- _Activity_
The output should hold exactly, and only, the lines from the line bearing "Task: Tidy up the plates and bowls" through the last line of the listing below, and no pictures.

- _Given records_
[Start of Attachment]
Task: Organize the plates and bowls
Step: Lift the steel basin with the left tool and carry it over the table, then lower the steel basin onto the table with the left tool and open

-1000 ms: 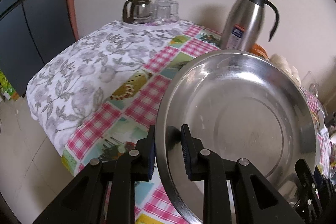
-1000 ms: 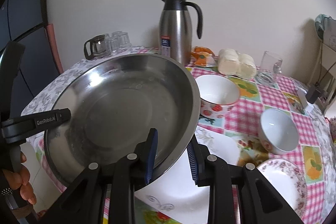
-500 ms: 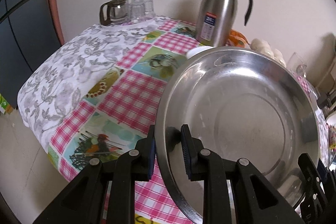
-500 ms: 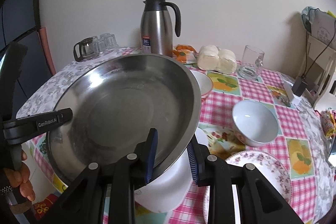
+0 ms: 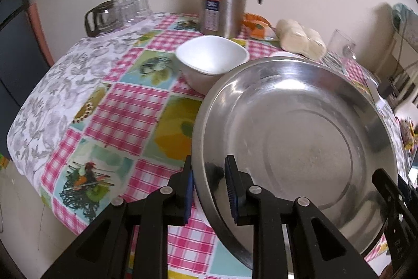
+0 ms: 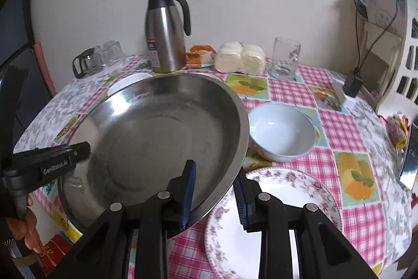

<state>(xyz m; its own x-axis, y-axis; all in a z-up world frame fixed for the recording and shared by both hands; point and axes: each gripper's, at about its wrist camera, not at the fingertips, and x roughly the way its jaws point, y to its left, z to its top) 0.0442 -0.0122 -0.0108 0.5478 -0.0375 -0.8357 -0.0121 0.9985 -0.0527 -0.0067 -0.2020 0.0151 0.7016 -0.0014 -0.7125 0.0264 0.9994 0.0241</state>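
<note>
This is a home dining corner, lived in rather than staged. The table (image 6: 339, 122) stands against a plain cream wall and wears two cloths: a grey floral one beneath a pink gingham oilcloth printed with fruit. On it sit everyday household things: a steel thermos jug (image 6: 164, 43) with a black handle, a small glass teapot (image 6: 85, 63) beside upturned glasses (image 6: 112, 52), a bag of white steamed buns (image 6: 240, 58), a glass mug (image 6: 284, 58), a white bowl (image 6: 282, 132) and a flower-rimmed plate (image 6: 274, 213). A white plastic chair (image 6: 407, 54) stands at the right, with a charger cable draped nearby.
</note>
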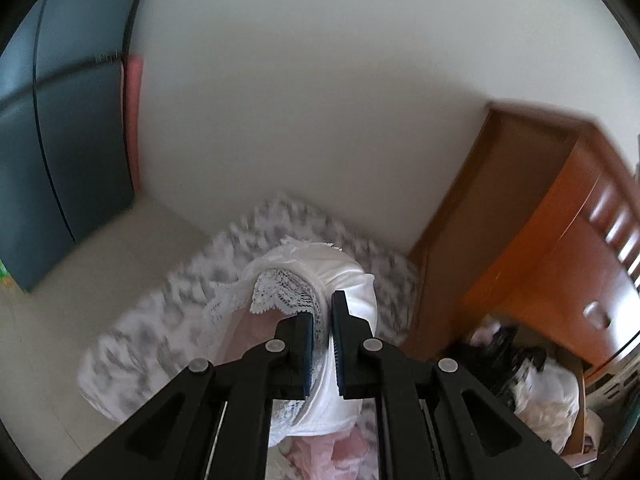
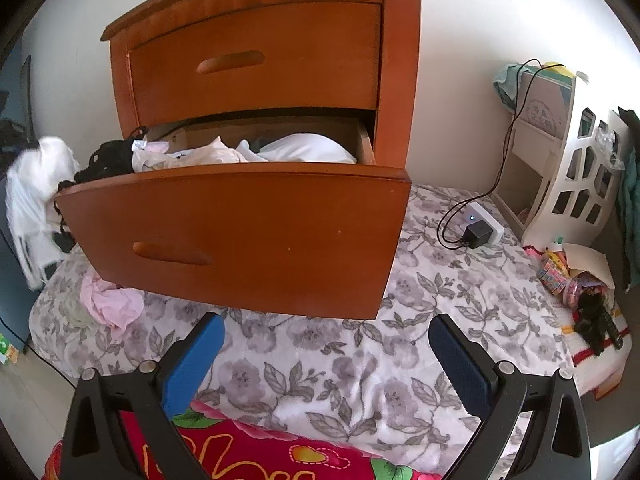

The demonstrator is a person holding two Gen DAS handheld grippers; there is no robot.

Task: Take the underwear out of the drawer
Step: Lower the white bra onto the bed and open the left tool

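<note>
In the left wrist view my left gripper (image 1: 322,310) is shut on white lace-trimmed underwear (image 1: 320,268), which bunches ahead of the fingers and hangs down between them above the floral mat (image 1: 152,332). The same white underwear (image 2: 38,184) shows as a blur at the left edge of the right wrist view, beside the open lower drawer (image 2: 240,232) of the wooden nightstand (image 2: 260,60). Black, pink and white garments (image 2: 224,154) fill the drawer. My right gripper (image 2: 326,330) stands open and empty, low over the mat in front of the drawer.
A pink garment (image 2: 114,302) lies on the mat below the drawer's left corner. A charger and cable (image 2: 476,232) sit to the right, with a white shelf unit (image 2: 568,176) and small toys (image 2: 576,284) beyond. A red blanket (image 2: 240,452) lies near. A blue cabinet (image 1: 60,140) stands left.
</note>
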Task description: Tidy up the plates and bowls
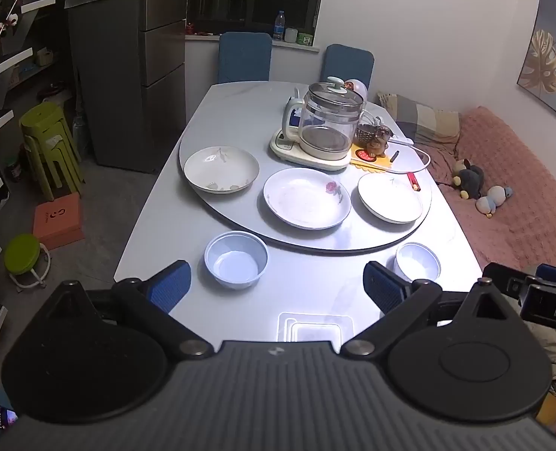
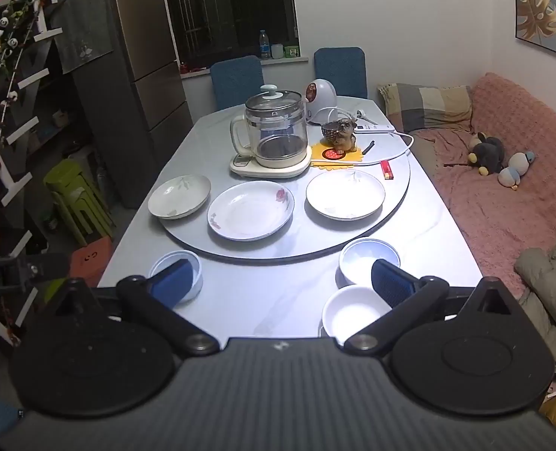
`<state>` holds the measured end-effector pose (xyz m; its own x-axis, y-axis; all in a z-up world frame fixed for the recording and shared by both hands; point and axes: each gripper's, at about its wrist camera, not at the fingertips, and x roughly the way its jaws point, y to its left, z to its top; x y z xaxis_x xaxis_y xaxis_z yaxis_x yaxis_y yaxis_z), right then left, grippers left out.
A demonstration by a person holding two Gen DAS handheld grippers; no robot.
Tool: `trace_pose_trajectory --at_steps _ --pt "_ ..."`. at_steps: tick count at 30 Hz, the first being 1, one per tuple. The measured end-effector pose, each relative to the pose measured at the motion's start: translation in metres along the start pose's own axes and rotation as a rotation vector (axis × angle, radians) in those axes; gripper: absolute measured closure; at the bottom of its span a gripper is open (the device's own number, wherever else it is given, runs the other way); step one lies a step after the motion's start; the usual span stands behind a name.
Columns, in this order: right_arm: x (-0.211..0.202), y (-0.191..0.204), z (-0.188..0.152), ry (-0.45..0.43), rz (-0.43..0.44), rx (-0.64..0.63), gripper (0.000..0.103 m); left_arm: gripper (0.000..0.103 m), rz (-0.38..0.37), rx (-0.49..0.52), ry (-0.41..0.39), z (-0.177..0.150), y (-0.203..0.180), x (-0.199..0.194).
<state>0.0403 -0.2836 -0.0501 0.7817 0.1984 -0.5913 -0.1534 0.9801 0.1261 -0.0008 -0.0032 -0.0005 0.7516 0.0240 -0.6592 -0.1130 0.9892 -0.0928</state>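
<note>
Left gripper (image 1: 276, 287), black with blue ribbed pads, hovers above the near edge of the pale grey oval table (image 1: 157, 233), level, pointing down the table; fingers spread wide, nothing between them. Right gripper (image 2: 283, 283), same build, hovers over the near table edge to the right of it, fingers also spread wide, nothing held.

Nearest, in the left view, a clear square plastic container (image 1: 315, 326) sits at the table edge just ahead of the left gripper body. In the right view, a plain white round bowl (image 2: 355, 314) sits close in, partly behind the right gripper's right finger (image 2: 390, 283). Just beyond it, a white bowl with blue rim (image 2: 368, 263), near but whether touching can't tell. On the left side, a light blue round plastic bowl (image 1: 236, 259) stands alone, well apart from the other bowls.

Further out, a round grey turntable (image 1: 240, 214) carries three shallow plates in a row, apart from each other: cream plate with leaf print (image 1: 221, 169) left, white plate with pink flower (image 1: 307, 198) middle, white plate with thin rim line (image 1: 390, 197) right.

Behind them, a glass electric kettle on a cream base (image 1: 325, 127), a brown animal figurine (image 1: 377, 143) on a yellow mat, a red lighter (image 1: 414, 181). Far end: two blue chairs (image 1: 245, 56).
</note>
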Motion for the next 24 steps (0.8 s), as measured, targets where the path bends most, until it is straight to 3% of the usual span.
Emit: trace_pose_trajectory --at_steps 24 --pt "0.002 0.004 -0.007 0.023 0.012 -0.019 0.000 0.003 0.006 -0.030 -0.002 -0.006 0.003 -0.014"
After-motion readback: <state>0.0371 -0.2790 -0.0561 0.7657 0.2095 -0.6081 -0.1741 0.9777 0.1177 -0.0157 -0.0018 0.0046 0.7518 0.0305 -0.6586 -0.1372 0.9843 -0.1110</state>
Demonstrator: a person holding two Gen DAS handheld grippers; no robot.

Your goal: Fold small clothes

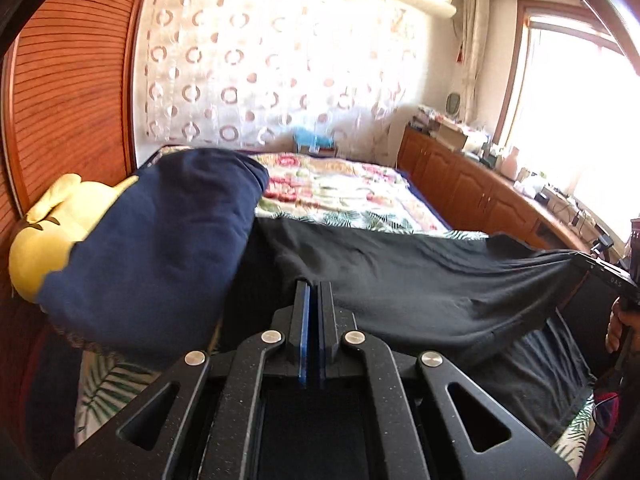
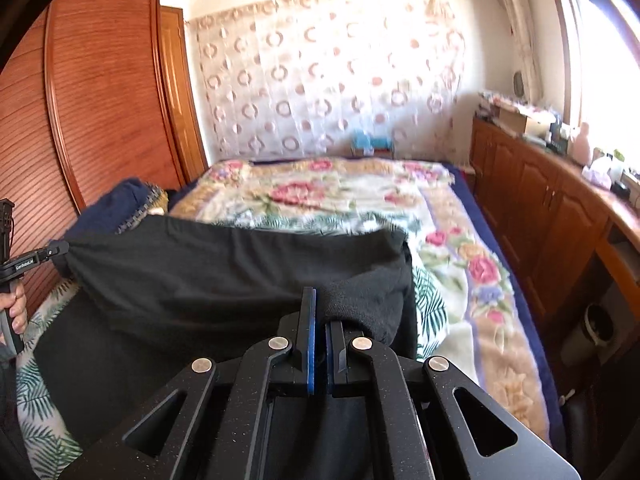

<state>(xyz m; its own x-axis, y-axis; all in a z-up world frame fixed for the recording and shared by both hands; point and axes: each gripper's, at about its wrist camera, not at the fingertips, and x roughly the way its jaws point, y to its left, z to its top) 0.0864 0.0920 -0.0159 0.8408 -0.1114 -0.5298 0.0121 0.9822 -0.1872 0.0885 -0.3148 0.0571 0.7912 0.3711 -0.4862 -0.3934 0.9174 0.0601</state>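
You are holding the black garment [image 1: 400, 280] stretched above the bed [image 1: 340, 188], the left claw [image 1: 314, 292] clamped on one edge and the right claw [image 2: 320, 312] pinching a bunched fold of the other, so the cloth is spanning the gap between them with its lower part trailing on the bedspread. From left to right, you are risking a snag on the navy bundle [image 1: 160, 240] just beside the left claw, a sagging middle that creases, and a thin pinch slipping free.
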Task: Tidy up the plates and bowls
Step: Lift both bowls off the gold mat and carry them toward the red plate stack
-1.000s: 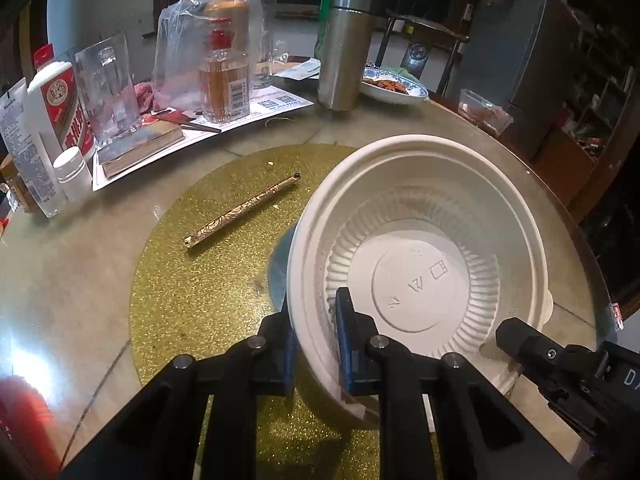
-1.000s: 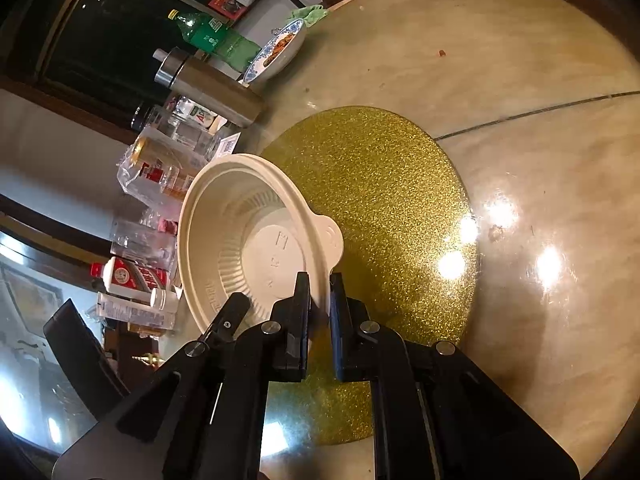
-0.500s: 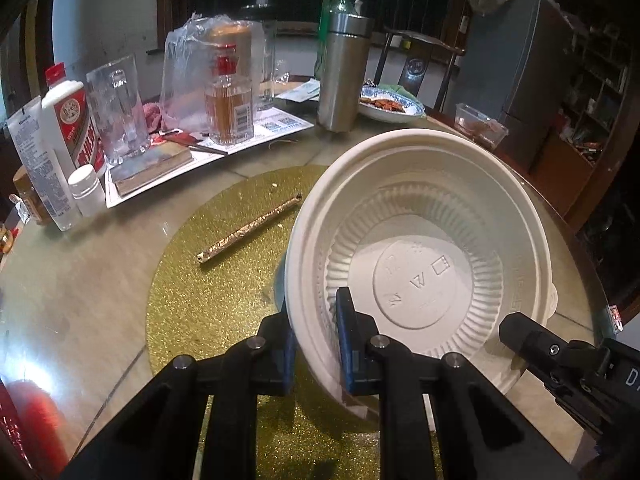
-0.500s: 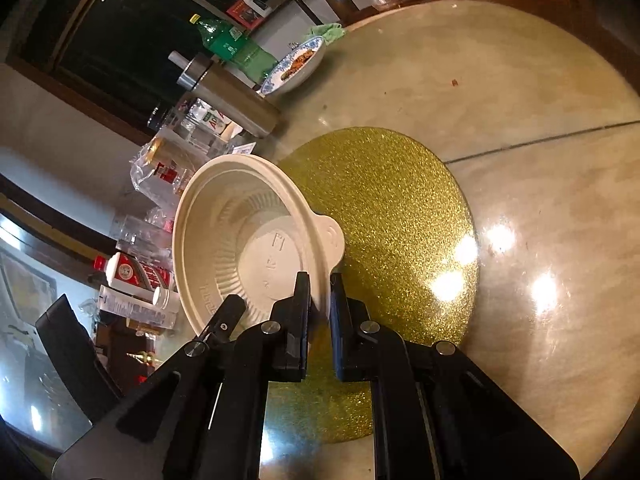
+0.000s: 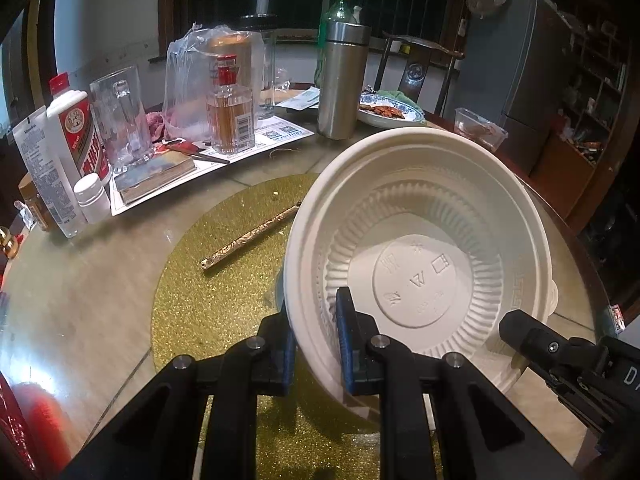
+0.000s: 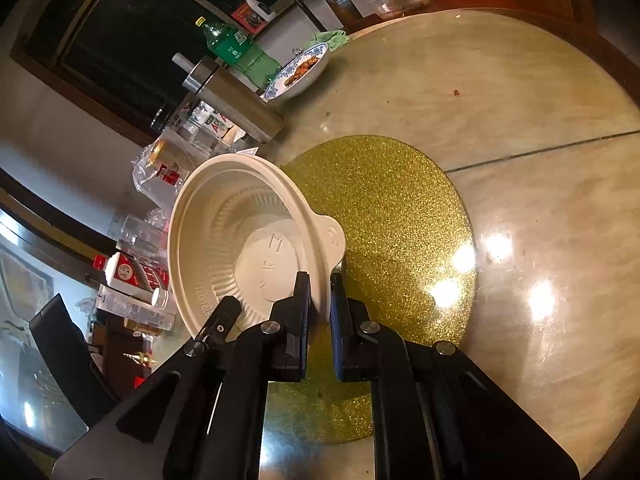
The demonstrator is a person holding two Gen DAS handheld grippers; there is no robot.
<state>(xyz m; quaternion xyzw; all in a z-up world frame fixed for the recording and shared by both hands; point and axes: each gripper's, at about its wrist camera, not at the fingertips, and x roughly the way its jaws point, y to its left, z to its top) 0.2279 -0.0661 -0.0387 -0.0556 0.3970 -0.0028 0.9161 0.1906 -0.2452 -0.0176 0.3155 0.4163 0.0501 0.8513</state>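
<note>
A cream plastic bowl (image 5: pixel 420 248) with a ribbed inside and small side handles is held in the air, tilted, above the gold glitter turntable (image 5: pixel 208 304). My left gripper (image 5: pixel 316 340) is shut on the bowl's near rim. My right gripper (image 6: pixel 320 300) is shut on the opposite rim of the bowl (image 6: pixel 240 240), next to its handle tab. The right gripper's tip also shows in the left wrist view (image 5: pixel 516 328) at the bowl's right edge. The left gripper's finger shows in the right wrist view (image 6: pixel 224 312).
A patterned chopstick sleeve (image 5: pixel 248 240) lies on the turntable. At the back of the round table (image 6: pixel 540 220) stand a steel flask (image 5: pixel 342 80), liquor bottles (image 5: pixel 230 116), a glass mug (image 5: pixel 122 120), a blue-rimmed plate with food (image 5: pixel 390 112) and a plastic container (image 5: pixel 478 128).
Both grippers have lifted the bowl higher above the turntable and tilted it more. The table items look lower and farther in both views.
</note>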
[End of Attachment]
- _Response to this exercise_
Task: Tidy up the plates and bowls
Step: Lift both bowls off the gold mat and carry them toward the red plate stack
-1.000s: 
-1.000s: 
-0.500s: 
-0.500s: 
+0.000s: 
+0.000s: 
The demonstrator is a person holding two Gen DAS handheld grippers; there is no robot.
<state>(xyz m; quaternion xyzw; all in a z-up world frame fixed for the recording and shared by both hands; point and axes: each gripper's, at about its wrist camera, not at the fingertips, and x roughly the way its jaws point, y to its left, z to its top) 0.2279 -0.0661 -0.0387 -0.0556 0.3970 -0.0028 0.9161 0.1906 -0.2452 -0.0176 0.3155 0.4163 0.0501 0.8513</state>
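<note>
A cream plastic bowl (image 5: pixel 420 248) with a ribbed inside and small side handles is held in the air, tilted, above the gold glitter turntable (image 5: pixel 208 304). My left gripper (image 5: pixel 316 340) is shut on the bowl's near rim. My right gripper (image 6: pixel 320 300) is shut on the opposite rim of the bowl (image 6: pixel 240 240), next to its handle tab. The right gripper's tip also shows in the left wrist view (image 5: pixel 516 328) at the bowl's right edge. The left gripper's finger shows in the right wrist view (image 6: pixel 224 312).
A patterned chopstick sleeve (image 5: pixel 248 240) lies on the turntable. At the back of the round table (image 6: pixel 540 220) stand a steel flask (image 5: pixel 342 80), liquor bottles (image 5: pixel 230 116), a glass mug (image 5: pixel 122 120), a blue-rimmed plate with food (image 5: pixel 390 112) and a plastic container (image 5: pixel 478 128).
Both grippers have lifted the bowl higher above the turntable and tilted it more. The table items look lower and farther in both views.
</note>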

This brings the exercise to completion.